ObserveIT is a software solution, and there are two typical deployments. The first method is to install an agent on a server and then ObserveIT records every time that someone has access to that machine. The user can be physically logged into the server, or going in through remote access or via a server console. The second deployment method is a gateway solution. This is a popular approach, they say, for companies that want to capture the activities of external vendors like managed service providers, outsourcing firms or third party vendors. In this approach, you set up a single terminal server or Citrix server in your DMZ and you route all of your external parties over a VPN to that single machine. Once they login to that gateway, they do a secondary hop using a RDP or a SSH to the target servers they want to manage.

There are means to prevent a privileged user from uninstalling or disabling the solution. If it’s installed on a gateway machine, you don’t allow the external users to have administrative access to the gateway. If an agent is installed directly on a server, there is a watchdog that sounds the alarm and restarts the software if the agent is killed. A built-in health check system monitors the watchdog and agent as well. Even if there is downtime between the agent and the application server, there is local caching that will continue to record user activity.

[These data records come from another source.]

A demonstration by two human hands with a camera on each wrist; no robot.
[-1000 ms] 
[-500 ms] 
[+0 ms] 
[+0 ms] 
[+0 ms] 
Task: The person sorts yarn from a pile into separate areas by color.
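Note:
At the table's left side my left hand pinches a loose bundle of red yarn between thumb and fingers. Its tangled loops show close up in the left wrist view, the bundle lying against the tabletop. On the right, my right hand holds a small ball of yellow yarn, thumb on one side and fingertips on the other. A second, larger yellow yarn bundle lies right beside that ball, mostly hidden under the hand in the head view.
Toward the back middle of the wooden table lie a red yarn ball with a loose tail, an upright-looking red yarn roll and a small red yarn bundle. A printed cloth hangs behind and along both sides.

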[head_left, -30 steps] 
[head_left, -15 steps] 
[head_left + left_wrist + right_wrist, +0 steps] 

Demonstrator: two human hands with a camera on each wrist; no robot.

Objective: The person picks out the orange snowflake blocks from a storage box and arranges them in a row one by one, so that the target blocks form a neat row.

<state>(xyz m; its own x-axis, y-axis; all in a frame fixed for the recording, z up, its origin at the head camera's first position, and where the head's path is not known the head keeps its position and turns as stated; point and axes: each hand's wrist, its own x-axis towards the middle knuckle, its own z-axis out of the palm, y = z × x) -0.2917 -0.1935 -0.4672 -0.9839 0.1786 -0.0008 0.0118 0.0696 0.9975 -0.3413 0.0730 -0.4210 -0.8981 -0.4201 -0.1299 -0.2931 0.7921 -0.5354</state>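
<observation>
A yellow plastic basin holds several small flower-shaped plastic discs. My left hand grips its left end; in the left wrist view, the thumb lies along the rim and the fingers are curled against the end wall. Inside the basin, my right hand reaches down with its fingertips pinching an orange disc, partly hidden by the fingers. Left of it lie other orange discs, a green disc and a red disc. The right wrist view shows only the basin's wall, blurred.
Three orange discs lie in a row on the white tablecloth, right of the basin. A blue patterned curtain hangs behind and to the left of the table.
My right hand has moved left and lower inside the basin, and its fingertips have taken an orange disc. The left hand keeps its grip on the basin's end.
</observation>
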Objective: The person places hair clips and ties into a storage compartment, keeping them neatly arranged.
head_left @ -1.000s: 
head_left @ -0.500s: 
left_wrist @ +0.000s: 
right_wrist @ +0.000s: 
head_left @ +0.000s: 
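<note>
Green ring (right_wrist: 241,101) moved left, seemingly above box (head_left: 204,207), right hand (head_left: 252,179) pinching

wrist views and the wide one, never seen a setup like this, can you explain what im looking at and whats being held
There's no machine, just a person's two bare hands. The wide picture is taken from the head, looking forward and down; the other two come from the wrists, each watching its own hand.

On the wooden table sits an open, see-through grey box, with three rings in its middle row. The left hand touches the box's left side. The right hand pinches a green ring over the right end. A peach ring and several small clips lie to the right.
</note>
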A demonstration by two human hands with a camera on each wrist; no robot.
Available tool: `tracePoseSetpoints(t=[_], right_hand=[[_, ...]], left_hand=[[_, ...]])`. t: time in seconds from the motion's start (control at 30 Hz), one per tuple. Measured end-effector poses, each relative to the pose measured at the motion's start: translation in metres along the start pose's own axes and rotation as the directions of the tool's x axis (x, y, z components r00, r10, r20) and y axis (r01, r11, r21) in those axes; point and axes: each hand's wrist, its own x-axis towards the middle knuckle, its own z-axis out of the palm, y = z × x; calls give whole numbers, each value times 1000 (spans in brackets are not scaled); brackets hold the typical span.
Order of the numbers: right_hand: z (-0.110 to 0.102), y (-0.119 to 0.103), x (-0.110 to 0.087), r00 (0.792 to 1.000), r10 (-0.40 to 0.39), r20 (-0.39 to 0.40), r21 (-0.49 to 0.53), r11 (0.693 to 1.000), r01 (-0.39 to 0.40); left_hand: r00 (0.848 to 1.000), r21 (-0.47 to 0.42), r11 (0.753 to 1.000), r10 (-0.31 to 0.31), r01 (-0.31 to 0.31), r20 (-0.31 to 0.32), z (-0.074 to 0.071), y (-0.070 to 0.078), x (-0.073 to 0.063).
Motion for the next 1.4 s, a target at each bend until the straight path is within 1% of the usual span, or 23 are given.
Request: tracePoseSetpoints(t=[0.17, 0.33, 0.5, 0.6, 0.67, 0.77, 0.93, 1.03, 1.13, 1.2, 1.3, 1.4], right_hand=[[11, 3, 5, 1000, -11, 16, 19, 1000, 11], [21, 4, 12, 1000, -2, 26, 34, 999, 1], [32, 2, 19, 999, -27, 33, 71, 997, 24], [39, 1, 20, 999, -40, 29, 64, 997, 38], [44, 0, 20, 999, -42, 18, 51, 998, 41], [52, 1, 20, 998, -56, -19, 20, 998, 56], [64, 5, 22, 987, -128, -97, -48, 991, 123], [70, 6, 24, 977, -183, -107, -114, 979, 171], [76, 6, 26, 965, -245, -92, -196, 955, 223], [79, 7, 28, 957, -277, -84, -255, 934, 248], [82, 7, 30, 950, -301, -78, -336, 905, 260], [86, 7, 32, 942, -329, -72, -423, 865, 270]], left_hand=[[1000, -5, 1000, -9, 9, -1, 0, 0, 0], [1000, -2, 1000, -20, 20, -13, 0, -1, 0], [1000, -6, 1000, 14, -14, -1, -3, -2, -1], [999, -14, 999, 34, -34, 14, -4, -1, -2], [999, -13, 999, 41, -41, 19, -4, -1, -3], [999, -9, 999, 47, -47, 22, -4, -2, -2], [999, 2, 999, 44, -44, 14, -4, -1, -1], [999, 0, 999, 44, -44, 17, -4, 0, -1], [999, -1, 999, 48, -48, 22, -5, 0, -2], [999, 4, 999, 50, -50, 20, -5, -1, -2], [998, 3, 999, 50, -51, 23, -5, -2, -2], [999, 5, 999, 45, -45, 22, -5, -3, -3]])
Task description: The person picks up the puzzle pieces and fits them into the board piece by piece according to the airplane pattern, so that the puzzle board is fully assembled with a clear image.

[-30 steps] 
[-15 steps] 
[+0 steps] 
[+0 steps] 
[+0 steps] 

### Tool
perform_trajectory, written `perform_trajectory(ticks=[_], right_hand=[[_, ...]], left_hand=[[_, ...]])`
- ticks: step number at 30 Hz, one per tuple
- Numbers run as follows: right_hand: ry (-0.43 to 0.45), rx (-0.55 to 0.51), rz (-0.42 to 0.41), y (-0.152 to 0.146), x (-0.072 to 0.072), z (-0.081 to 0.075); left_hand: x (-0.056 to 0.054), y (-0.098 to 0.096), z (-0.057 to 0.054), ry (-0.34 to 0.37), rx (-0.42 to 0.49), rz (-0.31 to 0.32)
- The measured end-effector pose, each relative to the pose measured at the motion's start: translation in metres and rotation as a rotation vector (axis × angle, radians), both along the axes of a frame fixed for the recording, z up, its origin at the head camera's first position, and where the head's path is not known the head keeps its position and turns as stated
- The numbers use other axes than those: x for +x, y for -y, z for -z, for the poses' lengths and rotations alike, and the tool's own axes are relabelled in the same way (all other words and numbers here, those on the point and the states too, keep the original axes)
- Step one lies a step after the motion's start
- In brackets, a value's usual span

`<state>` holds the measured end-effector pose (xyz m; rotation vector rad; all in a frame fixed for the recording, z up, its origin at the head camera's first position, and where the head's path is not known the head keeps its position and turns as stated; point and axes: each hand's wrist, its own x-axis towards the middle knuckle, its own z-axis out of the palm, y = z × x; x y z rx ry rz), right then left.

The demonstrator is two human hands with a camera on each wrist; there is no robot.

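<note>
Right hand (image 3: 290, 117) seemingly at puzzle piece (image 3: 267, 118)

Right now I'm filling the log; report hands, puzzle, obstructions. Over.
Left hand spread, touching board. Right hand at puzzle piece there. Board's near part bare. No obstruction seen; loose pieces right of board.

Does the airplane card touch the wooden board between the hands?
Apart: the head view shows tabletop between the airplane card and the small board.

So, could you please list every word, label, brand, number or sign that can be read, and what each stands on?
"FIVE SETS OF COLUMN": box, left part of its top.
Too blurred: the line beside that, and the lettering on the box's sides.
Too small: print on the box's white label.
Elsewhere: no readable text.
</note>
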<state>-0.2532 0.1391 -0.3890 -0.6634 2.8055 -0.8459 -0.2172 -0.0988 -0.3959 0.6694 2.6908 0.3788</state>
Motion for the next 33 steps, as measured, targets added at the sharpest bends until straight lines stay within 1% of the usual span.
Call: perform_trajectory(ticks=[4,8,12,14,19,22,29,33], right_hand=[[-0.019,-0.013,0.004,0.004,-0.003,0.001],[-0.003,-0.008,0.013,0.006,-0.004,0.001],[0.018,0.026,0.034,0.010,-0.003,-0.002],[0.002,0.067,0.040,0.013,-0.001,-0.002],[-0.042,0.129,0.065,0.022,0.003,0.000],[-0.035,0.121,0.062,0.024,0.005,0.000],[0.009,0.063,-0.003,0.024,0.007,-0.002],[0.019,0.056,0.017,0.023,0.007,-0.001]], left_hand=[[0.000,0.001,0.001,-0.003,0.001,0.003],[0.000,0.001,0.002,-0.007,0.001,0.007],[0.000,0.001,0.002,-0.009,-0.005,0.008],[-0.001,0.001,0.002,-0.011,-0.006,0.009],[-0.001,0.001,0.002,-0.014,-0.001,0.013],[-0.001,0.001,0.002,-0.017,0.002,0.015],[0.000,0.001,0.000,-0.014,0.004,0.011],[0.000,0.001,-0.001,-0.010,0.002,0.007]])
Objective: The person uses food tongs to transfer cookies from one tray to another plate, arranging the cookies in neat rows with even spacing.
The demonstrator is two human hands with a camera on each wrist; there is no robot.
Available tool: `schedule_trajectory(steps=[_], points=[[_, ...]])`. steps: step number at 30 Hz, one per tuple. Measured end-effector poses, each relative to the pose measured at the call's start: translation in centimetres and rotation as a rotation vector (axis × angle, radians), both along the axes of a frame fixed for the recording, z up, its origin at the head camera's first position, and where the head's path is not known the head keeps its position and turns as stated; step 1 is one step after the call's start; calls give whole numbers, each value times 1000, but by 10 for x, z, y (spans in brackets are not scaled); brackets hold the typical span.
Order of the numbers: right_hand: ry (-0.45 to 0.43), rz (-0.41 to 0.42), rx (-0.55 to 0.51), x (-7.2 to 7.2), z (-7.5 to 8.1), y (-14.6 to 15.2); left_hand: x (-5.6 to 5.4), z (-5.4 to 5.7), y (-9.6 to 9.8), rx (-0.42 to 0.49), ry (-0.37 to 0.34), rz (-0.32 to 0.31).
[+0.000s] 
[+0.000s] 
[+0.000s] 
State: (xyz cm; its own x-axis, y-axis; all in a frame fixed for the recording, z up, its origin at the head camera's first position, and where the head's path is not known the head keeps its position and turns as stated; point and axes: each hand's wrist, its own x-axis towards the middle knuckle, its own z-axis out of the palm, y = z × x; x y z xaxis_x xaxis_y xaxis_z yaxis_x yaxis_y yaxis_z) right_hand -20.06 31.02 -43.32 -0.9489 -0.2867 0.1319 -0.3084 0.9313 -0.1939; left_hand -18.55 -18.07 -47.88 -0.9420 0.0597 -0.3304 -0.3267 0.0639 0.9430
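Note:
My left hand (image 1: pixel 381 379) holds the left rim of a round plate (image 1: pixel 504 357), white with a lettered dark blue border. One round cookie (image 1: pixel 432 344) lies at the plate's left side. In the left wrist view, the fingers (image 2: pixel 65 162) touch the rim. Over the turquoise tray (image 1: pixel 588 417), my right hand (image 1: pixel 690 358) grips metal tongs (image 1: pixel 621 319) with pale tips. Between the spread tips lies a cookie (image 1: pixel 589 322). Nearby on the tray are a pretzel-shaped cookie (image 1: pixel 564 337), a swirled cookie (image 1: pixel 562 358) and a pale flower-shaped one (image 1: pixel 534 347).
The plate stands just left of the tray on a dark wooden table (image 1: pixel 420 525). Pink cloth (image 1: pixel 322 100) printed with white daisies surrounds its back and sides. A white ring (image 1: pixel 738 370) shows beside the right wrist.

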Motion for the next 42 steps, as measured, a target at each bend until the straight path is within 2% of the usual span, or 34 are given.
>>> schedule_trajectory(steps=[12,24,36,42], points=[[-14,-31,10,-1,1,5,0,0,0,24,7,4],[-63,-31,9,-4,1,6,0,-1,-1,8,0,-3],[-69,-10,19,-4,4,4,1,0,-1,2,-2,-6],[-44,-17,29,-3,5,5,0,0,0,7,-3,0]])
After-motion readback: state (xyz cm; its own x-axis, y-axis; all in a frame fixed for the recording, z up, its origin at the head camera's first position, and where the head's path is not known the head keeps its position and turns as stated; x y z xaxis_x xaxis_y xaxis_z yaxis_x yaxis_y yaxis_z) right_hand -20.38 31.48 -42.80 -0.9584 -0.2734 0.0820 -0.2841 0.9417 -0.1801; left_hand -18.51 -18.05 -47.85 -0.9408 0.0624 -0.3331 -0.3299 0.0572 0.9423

According to ObserveIT the solution also can be used with cloud applications. Some cloud providers are beginning to offer their customers reporting from ObserveIT so that customers know what is going on with their cloud-based infrastructure, and to help the customers achieve regulatory compliance. The solution also works with cloud-based applications like Salesforce if you want to record what people are doing in those applications. For example, you can play back a video script that would take you to the exact point in Salesforce where you can observe what somebody did within that application. Let’s say there is a contact within Salesforce named John Doe. You can search on all activity that users have done pertaining to John Doe’s records.

Put activities in context

Unlike tradition system logs ObserveIT says its recordings give context. Most organizations today set up policies and rules of who can do what, but policies don’t provide context. For example, if somebody is opening a confidential file like a financial report that may be fine for that particular user to do. However, if he also is using WebEx or GoToMeeting at the time when he opens the file, and there are outsiders on the meeting site that now can view the confidential report, this may be a violation of company policy. The logs are aimed at providing context.

ObserveIT also provides insight in the event that a hacker breaks into your server. With the agent on that server, it will record what a hacker does—what he opens, what he sees, what he downloads, etc. A traditional log is not constructed to provide this level of detail.

The video files and transcripts generated by ObserveIT are stored in a database. Currently they support Microsoft SQL Server but plans to add Oracle by the end of this year. The data is encrypted and digitally signed when it is stored. The video files reportedly are relatively small because they are triggered by mouse movement and keystroke and not by time interval. Idle time is not recorded so the videos are only of the actual user interaction with the screen and not the entire length of the session when the user was logged in. This significantly reduces the size of the videos. According to ObserveIT CTO Gaby Friedlander, 1,000 servers that are recorded generate about 700 GB of data per year.

The session recording market

Other approaches to recording network traffic include CA’s Session Recording, XSuite from Xceedium,  Shell Control Box from BalaBit, Timeline from Wild Packets, SilentRunner from AccessData and DeepSee Black Box Recorder from Blue Coat’s Solera Networks.